> A decent programming language should have 2 distinct types for floating-point numbers, one for those that cannot be NaNs (to be used only in a program that enables and handles invalid operation exceptions) and one for floating-point numbers that may be NaNs (to be used in programs that disable the invalid operation exception, like most programming languages wrongly do by default).
You've already explained why such a type separation is a bad idea - those types being only usable with specific setup; so, completely utterly breaking composability.

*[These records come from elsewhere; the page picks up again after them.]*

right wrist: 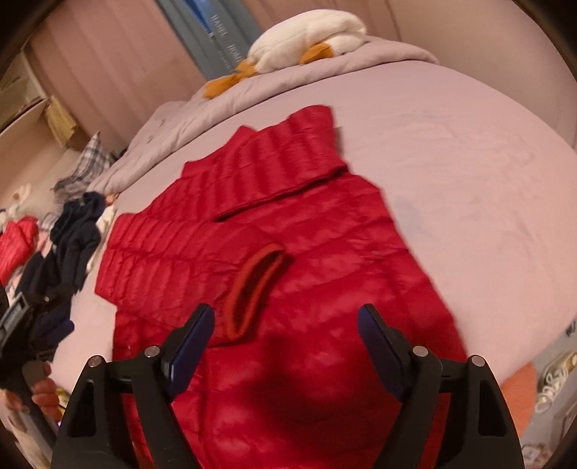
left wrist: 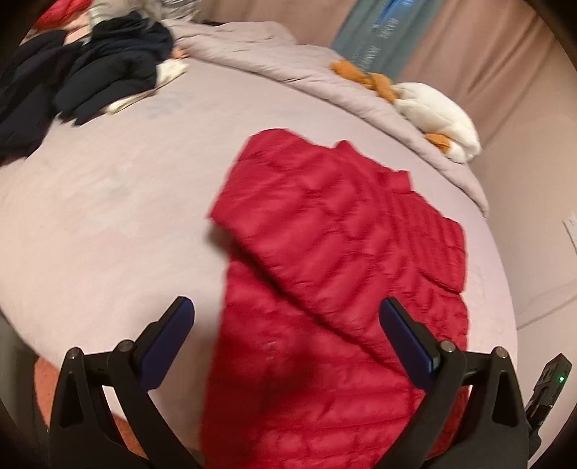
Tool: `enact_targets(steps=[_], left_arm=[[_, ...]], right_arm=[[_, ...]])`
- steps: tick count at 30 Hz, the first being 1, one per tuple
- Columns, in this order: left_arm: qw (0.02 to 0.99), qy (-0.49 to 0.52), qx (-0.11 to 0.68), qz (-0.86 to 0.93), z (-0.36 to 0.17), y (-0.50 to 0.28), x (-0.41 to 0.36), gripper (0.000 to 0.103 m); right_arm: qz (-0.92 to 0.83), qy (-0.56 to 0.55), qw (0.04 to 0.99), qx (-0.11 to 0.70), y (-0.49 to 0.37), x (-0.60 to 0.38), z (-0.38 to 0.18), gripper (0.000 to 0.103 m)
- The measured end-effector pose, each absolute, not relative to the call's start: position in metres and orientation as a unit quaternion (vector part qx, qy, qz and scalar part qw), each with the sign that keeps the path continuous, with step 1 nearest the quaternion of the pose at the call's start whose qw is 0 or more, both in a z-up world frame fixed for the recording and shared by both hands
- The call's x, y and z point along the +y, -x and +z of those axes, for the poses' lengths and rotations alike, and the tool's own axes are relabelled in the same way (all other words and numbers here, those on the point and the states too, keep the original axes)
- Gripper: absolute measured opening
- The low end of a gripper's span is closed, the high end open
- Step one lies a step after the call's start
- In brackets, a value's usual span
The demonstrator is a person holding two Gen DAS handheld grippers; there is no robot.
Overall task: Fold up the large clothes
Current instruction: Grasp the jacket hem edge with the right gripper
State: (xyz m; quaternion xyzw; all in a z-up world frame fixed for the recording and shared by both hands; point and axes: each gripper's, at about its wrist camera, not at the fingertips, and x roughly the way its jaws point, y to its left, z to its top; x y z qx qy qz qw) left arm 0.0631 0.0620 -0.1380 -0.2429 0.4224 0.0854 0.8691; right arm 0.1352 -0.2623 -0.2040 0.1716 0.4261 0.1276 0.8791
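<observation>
Right wrist view shows the red puffer jacket (right wrist: 281,259) lying flat near the bed's (right wrist: 468,173) near edge, sleeves folded in, both the left claw (left wrist: 286,317) and right claw (right wrist: 285,321) spread empty above it, so pinching the hem corners evenly should keep the next fold square.

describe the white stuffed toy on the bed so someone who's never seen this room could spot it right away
Start at the bed and follow its bunched grey duvet along the far edge. The white plush goose lies on that duvet. Its orange beak and feet set it apart from the red puffer jacket and dark clothes.
</observation>
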Motion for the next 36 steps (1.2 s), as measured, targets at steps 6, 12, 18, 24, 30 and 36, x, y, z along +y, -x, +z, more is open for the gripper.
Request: enact_targets(steps=[6, 12, 18, 24, 30, 36], left_arm=[[0.864, 0.247, 0.425, 0.112, -0.141, -0.052, 0.076, 0.102], [0.87, 0.238, 0.415, 0.122, -0.139, -0.044, 0.085, 0.103], [0.867, 0.244, 0.419, 0.118, -0.143, -0.041, 0.09, 0.103], [0.868, 0.259, 0.407, 0.117, -0.139, -0.038, 0.097, 0.103], [0.87, 0.265, 0.4, 0.113, -0.135, -0.036, 0.102, 0.103], [0.865, 0.287, 0.399, 0.106, -0.136, -0.033, 0.111, 0.102]], right_arm=[[0.166, -0.165, 0.863, 0.447, -0.156, -0.23, -0.217, 0.081], [0.164, -0.175, 0.852, 0.466, -0.17, -0.219, -0.231, 0.061], [0.173, -0.15, 0.855, 0.465, -0.174, -0.215, -0.222, 0.022], [0.17, -0.078, 0.898, 0.399, -0.176, -0.205, -0.162, 0.016], [0.206, -0.006, 0.933, 0.296, -0.176, -0.184, -0.07, 0.014], [0.258, 0.031, 0.936, 0.238, -0.178, -0.158, -0.001, 0.014]])
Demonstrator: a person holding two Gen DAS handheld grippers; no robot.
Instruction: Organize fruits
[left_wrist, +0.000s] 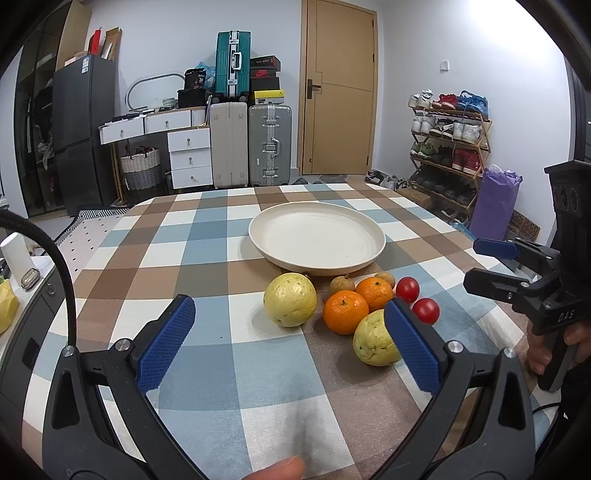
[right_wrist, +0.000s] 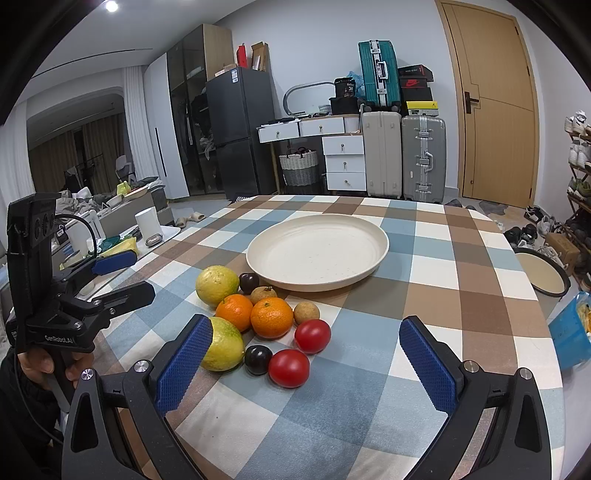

Never mind this making float ops impure & stateful (also forbidding autovectorizing anything with more than one potentially-NaN-producing op if you don't want to break semantics).
Perhaps if hardware supported embedding exception behavior in individual instructions this'd not be insane, but I haven't heard of any architecture having such, making it a complete non-option for sane languages designed to be used.
(there is the option of making compilers insert the necessary fp state transitions, though then you'll have the desire to embed it into calling conventions & function types to avoid transitions when a certain state is expected to stay for a prolonged period of time, which, while certainly possible and would be quite neat to have (also for rounding modes, FTZ/DAZ, etc), is very much in the territory of something almost noone will bother doing, and as such things would just quietly be slower)
While partially-ordered types are neat, what can you really sanely do with a comparison over such? Seems like a rather pointless thing to have.